If a man believes and knows God, he can no longer ask, What is the meaning of my life? But by believing he actually lives the meaning of his life, the meaning of his creatureliness, of his individuality, in the limits of his creatureliness and individuality and in the fallibility of his existence, in the sin in which he is involved and of which daily and hourly he is guilty; yet he also lives it with the aid which is daily and hourly imparted to him through God’s interceding for him, in spite of him and without his deserving it. He recognises the task assigned to him in this whole, and the hope vouchsafed to him in and with this task, because of the grace by which he may live and the praise of the glory promised him, by which he is even here and now secretly surrounded in all lowliness.

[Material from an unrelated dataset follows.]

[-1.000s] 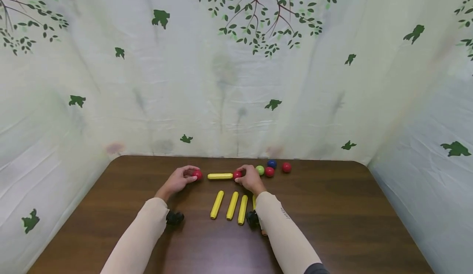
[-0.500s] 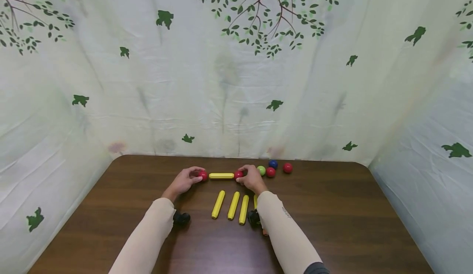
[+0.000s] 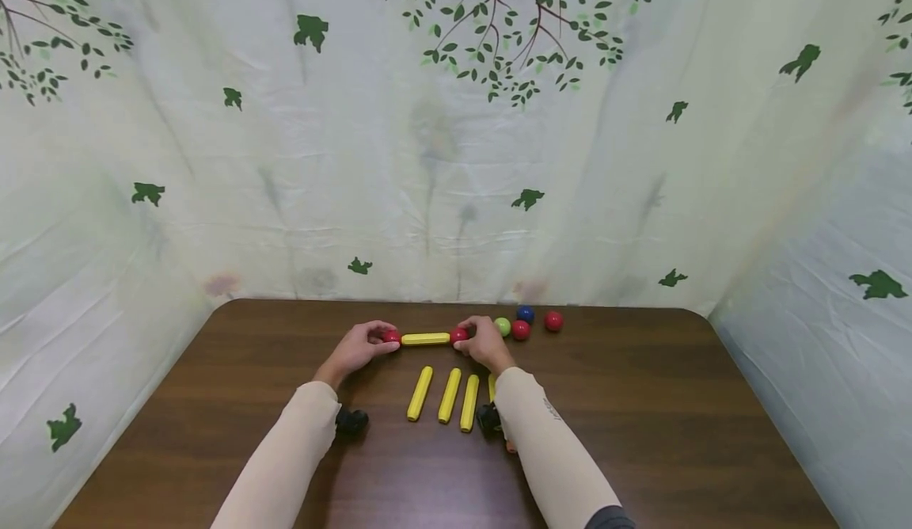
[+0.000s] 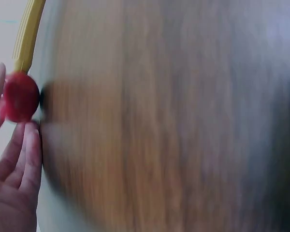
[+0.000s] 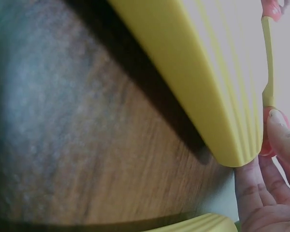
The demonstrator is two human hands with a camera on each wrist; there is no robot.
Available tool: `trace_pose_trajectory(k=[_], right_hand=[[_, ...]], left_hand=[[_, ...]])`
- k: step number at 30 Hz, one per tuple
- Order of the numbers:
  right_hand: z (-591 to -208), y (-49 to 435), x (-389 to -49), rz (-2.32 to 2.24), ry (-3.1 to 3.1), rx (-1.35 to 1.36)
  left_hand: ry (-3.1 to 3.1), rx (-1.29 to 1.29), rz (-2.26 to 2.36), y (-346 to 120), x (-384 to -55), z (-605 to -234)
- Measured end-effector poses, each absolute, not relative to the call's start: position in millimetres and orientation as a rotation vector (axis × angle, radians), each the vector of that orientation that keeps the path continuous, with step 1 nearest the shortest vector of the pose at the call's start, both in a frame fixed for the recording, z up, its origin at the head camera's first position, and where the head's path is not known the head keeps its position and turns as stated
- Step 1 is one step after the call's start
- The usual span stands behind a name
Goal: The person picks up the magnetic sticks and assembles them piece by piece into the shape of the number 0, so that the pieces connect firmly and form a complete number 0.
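At lower centre, left hand pinches one red ball, right hand another red ball — fingers parted ball-wide, yellow rod touching both.

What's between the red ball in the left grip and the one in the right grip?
One yellow stick, lying lengthwise between those two red balls; the head view shows it.

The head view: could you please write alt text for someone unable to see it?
A person's left hand and right hand each hold a red ball at opposite ends of a yellow stick on a brown table. More yellow sticks lie nearer the viewer, four more balls sit to the right, and a leaf-print cloth hangs behind.
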State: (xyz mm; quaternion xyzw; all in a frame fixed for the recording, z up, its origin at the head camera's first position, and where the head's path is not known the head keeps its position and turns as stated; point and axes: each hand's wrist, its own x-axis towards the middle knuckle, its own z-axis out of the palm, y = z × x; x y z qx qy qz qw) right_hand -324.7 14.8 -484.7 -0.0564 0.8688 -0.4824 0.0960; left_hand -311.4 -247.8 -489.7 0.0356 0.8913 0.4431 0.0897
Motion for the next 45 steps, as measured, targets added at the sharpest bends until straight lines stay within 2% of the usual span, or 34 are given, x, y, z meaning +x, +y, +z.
trace_pose_trajectory(k=[11, 21, 27, 34, 45], right_hand=[[-487, 17, -323, -1.425, 2.569, -0.157], [-490, 16, -329, -1.417, 2.584, -0.157], [-489, 18, -330, -1.421, 2.588, -0.160], [-486, 21, -332, -1.413, 2.595, -0.148], [-488, 17, -330, -1.436, 2.578, -0.174]], left_hand=[[2.660, 0.015, 1.354, -243, -309, -491], [2.685, 0.075, 1.275, -246, -310, -483], [2.792, 0.108, 1.201, -241, -281, -465], [2.716, 0.231, 1.077, -201, -243, -456], [2.741, 0.120, 0.966, -170, -227, -474]])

The believer confesses this meaning of his existence. The Christian Creed speaks of God as the ground and goal of all that exists. The ground and goal of the entire cosmos means Jesus Christ. And the unheard-of thing may and must be said, that where Christian faith exists, there also exists, through God’s being trusted, inmost familiarity with the ground and goal of all that happens, of all things; there man lives, in spite of all that is said to the contrary, in the peace that passeth all understanding, and which for that very reason is the light that lightens our understanding.”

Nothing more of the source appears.